▶ **What is required**
Your job with the data below: print everything from the line that holds "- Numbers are" down to the line that holds "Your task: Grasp", ends included, exactly, and nothing else.

▶ **Task data**
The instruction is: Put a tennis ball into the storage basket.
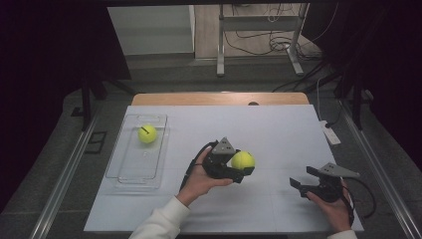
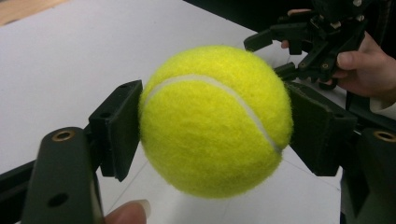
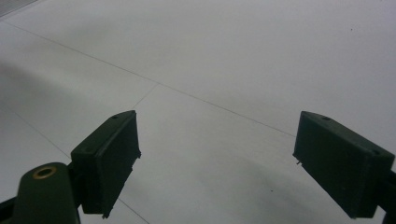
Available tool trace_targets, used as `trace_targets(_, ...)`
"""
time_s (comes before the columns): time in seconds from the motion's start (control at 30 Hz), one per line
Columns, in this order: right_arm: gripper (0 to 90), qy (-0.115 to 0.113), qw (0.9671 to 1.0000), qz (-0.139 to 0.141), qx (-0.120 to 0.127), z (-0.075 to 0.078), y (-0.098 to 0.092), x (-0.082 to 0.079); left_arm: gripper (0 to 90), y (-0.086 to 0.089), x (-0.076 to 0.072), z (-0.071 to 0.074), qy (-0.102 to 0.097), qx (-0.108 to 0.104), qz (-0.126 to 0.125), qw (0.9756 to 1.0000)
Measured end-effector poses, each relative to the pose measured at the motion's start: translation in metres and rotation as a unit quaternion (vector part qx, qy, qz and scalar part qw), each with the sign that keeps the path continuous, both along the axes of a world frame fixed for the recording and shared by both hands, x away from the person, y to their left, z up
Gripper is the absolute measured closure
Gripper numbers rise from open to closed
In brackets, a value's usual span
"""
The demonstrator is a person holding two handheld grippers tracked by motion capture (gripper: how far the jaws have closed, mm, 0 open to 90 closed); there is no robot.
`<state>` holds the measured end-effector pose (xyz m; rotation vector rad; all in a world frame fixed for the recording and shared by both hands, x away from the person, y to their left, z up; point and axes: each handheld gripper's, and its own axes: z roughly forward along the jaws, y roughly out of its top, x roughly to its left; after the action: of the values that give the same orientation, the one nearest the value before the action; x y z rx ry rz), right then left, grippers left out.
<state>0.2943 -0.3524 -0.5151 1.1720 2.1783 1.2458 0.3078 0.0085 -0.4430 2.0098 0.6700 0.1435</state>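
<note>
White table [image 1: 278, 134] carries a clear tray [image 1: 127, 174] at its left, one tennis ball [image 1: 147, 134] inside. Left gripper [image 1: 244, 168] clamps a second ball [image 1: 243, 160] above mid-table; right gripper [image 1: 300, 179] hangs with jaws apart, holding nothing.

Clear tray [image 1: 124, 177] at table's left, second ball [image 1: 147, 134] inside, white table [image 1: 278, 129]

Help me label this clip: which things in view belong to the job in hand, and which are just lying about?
In the job:
- tennis ball, clamped in the left gripper
- second tennis ball, lying in the clear tray
- right gripper, open, holding nothing

Lying about:
- white strip-shaped device at the table's right edge
- metal stand and cables on the floor beyond
</note>
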Motion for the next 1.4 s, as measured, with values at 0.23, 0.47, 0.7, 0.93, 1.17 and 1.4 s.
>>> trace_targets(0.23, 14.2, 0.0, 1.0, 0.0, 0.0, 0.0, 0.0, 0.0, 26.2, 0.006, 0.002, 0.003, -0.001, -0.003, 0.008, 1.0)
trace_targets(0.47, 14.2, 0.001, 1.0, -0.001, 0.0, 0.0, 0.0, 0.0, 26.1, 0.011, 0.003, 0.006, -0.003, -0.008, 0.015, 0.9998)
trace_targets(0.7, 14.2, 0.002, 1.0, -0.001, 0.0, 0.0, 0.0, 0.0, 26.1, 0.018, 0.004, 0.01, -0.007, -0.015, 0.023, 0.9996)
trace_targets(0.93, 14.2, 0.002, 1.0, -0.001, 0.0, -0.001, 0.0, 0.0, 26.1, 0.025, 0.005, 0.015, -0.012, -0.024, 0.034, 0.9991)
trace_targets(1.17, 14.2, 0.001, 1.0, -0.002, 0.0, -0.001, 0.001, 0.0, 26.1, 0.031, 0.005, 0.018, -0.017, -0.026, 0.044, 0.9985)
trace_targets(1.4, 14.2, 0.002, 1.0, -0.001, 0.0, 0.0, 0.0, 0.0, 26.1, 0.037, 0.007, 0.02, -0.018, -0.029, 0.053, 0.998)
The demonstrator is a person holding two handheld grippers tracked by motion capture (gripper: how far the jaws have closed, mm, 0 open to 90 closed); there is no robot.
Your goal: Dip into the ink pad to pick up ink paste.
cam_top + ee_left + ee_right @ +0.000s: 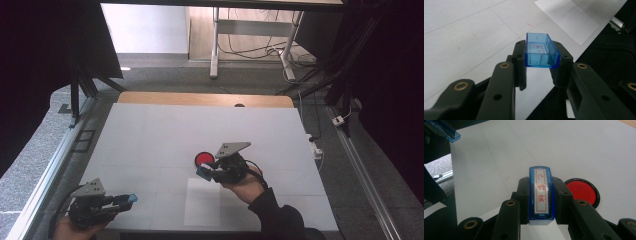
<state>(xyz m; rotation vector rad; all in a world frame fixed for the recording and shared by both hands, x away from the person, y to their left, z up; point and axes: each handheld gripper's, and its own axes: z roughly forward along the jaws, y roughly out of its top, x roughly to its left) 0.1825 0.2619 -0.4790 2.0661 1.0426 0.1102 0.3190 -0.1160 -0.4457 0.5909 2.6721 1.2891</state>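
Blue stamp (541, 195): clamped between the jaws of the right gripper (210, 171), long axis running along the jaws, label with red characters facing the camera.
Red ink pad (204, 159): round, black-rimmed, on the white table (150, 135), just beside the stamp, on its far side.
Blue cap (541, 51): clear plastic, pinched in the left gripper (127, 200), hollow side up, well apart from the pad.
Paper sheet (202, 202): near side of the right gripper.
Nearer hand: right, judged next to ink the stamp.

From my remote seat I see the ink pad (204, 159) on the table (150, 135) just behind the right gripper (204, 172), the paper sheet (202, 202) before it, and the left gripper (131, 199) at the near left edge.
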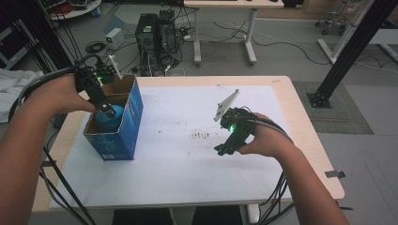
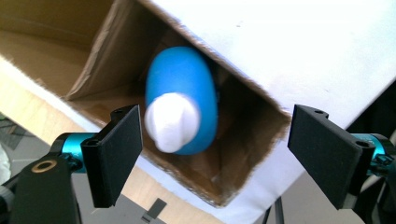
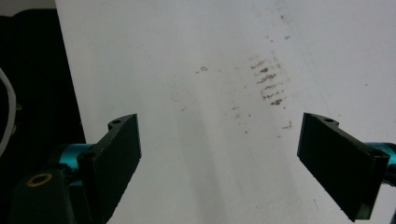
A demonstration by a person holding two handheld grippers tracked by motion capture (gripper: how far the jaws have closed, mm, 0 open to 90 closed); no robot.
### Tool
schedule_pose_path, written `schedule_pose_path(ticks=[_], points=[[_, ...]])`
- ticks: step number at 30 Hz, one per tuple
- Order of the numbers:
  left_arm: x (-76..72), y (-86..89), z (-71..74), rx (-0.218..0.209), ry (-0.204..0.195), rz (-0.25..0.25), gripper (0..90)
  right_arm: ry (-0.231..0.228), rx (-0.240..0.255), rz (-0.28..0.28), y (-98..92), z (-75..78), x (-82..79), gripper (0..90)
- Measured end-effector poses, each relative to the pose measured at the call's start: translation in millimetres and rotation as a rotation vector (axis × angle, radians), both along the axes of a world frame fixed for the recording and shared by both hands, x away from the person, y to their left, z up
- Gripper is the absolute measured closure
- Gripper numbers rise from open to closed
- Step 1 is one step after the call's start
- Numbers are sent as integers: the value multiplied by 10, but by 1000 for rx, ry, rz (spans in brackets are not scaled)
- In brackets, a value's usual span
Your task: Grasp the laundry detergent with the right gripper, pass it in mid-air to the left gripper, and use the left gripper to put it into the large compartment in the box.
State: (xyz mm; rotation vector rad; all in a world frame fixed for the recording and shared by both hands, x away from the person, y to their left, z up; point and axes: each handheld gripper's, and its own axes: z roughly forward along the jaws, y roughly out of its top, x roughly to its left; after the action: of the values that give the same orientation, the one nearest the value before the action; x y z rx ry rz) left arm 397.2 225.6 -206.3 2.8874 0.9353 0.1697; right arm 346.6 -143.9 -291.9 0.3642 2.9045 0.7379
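Jaws of the left gripper [image 2: 215, 154] stand spread above a blue bottle [image 2: 181, 99] inside the cardboard box [image 1: 130, 123] near the table's left edge; centre them on its white cap [image 2: 170, 122]. The right gripper [image 1: 224, 149] hovers spread, empty, mid-table.

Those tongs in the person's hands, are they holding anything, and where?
Nothing. The left tongs hang open over the blue bottle in the box; the right tongs are open above the white mat.
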Motion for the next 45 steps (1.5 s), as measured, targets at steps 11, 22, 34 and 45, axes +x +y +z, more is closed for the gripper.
schedule_pose_path(ticks=[11, 22, 34, 45], points=[[-245, -347, 150, -7, 19, -191, 112, 22, -99, 5, -9, 206, 56, 127], [-328, -735, 36, 45, 48, -393, 62, 54, -195, 7, -72, 336, 91, 127], [-264, -959, -176, 33, 93, -497, 62, 112, -282, 22, -52, 300, 197, 127], [-194, -1034, -391, 26, 142, -515, 63, 140, -310, 33, -30, 216, 282, 127]])
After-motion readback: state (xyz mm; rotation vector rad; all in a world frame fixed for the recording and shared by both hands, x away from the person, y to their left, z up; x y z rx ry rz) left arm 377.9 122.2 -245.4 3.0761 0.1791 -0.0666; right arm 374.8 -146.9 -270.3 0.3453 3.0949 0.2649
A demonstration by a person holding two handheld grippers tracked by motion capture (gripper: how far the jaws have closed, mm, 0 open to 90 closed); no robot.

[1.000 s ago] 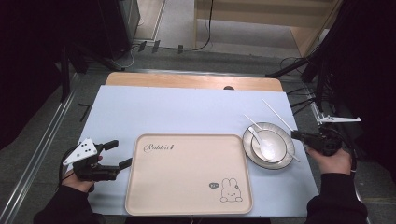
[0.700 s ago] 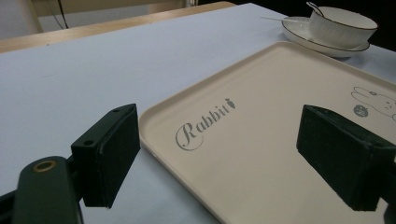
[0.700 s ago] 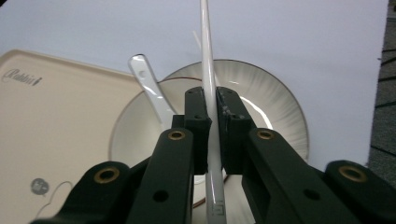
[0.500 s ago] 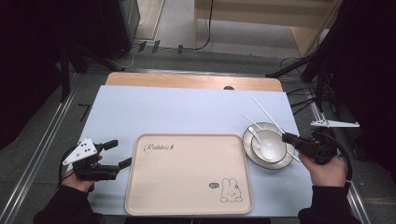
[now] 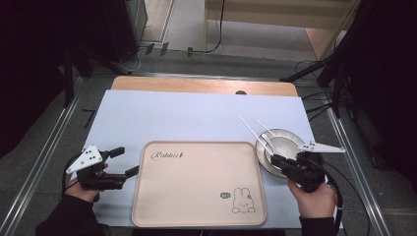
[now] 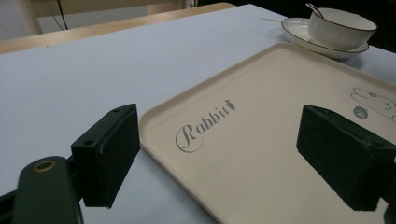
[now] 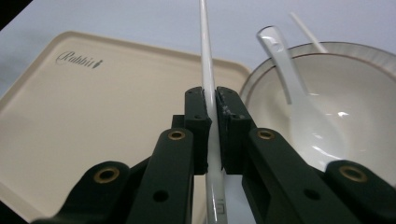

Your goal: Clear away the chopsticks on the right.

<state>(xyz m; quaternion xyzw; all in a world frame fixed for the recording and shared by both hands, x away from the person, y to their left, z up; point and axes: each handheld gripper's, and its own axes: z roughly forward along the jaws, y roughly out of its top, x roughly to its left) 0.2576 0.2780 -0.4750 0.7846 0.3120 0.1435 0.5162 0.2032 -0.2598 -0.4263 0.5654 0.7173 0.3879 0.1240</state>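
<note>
Chopstick (image 7: 207, 70), white and slim, is pinched between my right fingers (image 7: 212, 112), its long end running up past them over the near corner of the beige tray (image 5: 196, 196), just beside the bowl (image 7: 345, 93) that holds a white spoon (image 7: 289, 88). My left fingers (image 6: 233, 154) stand wide with nothing in them, spread over the tray's left edge by the word Rabbit, the blue surface (image 5: 172, 118) stretching beyond the tray.

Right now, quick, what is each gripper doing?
Left gripper: open, holding nothing, by the tray.
Right gripper: closed on a white chopstick.
</note>
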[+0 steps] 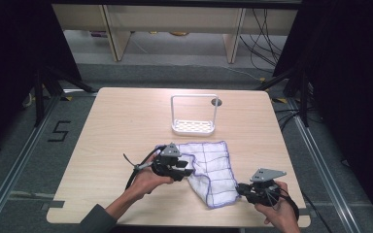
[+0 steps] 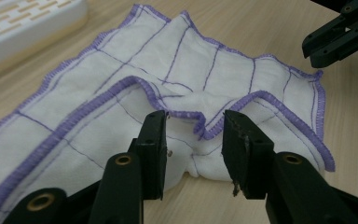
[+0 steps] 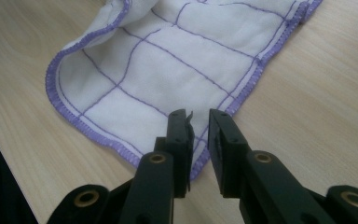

▶ **Response area**
- Numbers are sent as integers: the value multiplied by 10, but by 1000 for rx, ry, rz (spans in brackets are not scaled)
- In brackets, a value's usual span
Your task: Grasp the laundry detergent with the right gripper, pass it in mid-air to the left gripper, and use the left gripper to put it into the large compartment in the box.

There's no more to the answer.